A la extrema izquierda no le gusta la clase media, ni los jóvenes que buscan un futuro de progreso; ahí no tienen votos’.

El 5 de abril pasado el gobierno colombiano envió al Congreso una reforma tributaria. Inmediatamente surgieron protestas en todo el país, pero radicalizándose en las ciudades grandes como Bogotá, Cali y Medellín. Los actos de protesta pasaron rápidamente la línea de la manifestación ciudadana para convertirse en actos terribles de violencia urbana y subversión. El fenómeno fue muy parecido al terrorismo de octubre de 2019, concentrado fundamentalmente en Quito.
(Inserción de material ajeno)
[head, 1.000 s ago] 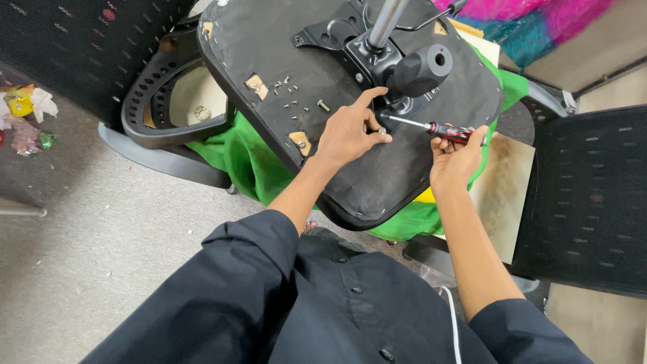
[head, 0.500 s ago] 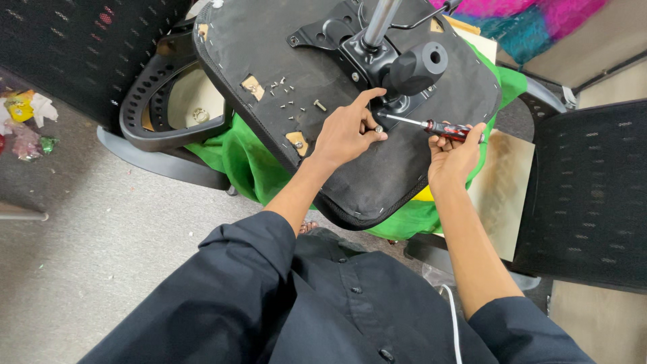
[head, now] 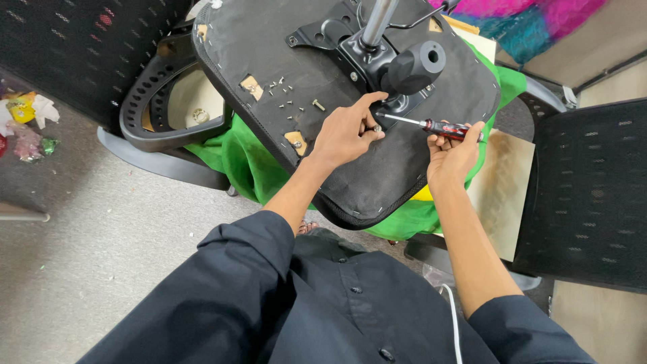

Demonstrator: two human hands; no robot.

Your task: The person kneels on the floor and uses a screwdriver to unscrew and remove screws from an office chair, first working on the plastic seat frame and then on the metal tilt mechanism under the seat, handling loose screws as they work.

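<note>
Now gripping: right hand (head: 453,149) closed around red-black screwdriver (head: 431,125). Left hand (head: 345,131) pinching at its tip, on upturned chair seat (head: 337,61).

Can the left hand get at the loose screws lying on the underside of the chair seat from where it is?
Probably yes. The left hand rests on the seat underside, fingers at the screwdriver tip. The loose screws lie just beside it on the same open surface, with nothing between them. The right hand grips the screwdriver handle on the other side.
</note>
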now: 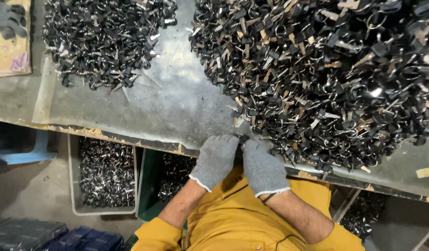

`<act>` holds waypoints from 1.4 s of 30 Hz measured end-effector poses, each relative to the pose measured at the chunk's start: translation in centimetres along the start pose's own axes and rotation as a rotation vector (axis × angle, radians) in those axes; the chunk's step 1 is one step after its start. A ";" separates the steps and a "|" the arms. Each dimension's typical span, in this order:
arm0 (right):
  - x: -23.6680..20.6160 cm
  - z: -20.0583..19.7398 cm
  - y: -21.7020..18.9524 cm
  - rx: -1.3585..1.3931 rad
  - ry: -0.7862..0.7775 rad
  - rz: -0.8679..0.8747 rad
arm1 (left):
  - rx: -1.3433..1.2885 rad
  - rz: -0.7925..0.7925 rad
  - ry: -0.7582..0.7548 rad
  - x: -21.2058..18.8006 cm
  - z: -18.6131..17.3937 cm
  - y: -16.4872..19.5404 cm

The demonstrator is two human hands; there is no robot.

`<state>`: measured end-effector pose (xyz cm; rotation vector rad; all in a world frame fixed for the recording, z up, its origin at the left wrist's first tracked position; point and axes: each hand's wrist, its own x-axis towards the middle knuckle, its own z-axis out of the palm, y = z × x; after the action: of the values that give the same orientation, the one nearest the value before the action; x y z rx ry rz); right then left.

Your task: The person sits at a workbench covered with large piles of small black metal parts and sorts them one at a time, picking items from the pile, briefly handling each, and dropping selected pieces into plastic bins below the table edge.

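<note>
At the near tabletop edge (131,138), both gloved hands meet, fingertips pinched together over one small black-headed key (242,137). Left hand (216,158) and right hand (262,166) each in grey knit glove, sleeves yellow. Grip on both looks narrow and closed on that key, though the piece is mostly hidden by the fingers, so I can't tell exactly how it's pinched.

Key sits right at the foot of the big pile (326,74), touching its fringe.

Handling, my read: light, stiff part, metal blade plus hard plastic head, some with a split ring. Not fragile. Rings and blades tangle, so a piece pulled from the heap likely drags neighbours. Knit gloves dull the feel on something this small. Best hold looks like the plastic head, flat faces between thumb and forefinger; blade is thin and slick.

Below the tabletop: grey bin (105,173) full of shiny metal parts, a green bin (147,186) beside it also loaded, more parts under the right end.

Further back, left: a second, smaller pile (107,37) of the same keys, well apart from the big one, bare scuffed metal between them. Far left corner: yellow card (12,51) with a dark glove (8,18) lying on it.
</note>
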<state>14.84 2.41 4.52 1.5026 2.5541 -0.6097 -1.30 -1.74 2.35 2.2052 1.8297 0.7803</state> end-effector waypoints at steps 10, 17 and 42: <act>0.6 -2.1 0.6 0.268 -0.219 0.144 | -0.225 -0.502 -0.189 0.6 -1.0 0.3; 0.6 -2.1 0.1 0.122 -0.089 0.036 | -0.027 -0.114 0.040 -0.5 0.4 0.1; 1.1 -0.7 -0.1 -0.826 -0.222 -0.592 | -0.145 -0.036 0.034 -0.4 -0.2 -0.5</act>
<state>14.28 3.55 4.91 0.3963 2.5350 0.2387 -1.84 -2.06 2.20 2.0758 1.7624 0.9183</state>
Unos días más tarde, el domingo 2 de mayo, el presidente Duque anunció el retiro de la reforma tributaria planteada, pero los actos de violencia continuaron, destruyendo todo a su paso. Al igual que ocurrió con la agenda extremista de buscar el poder por la vía democrática, para luego apoderarse de todos los poderes públicos modificando las constituciones de los países y perpetuarse en el poder, la agenda de violencia regional es un plan perfectamente estructurado, una franquicia. Agazapada la extrema izquierda esperando cualquier oportunidad, financiados por el narcotráfico (que es un matrimonio de conveniencia), cuando se presenta una acción pública que luzca impopular, se activan. Su aparecimiento es violento en extremo, intimidador con la mayoría de la población civil, entrelazado con los organismos que en su fachada defienden los derechos humanos, para mantener a la fuerza pública distante y atemorizada con los juicios personalizados, y finalmente hacerse del poder. Su primer objetivo es impedir cualquier forma de gestión pública que genere progreso económico y social, porque eso les quita votos. Recuerde siempre lector: a los izquierdistas no les gusta la clase media y los jóvenes con aspiraciones, ahí no tienen votos. Su segundo objetivo es crear un marco jurídico que impida la acción de la fuerza pública, buscando judicializar a los mandos; ahí buscan vía libre para el terror. Su objetivo final es lograr el poder por la fuerza, o por las elecciones, tratando de captar el voto de una sociedad cansada y atemorizada. Si no, ¿cómo explicar que retirado el proyecto de ley, quieran seguir matando policías?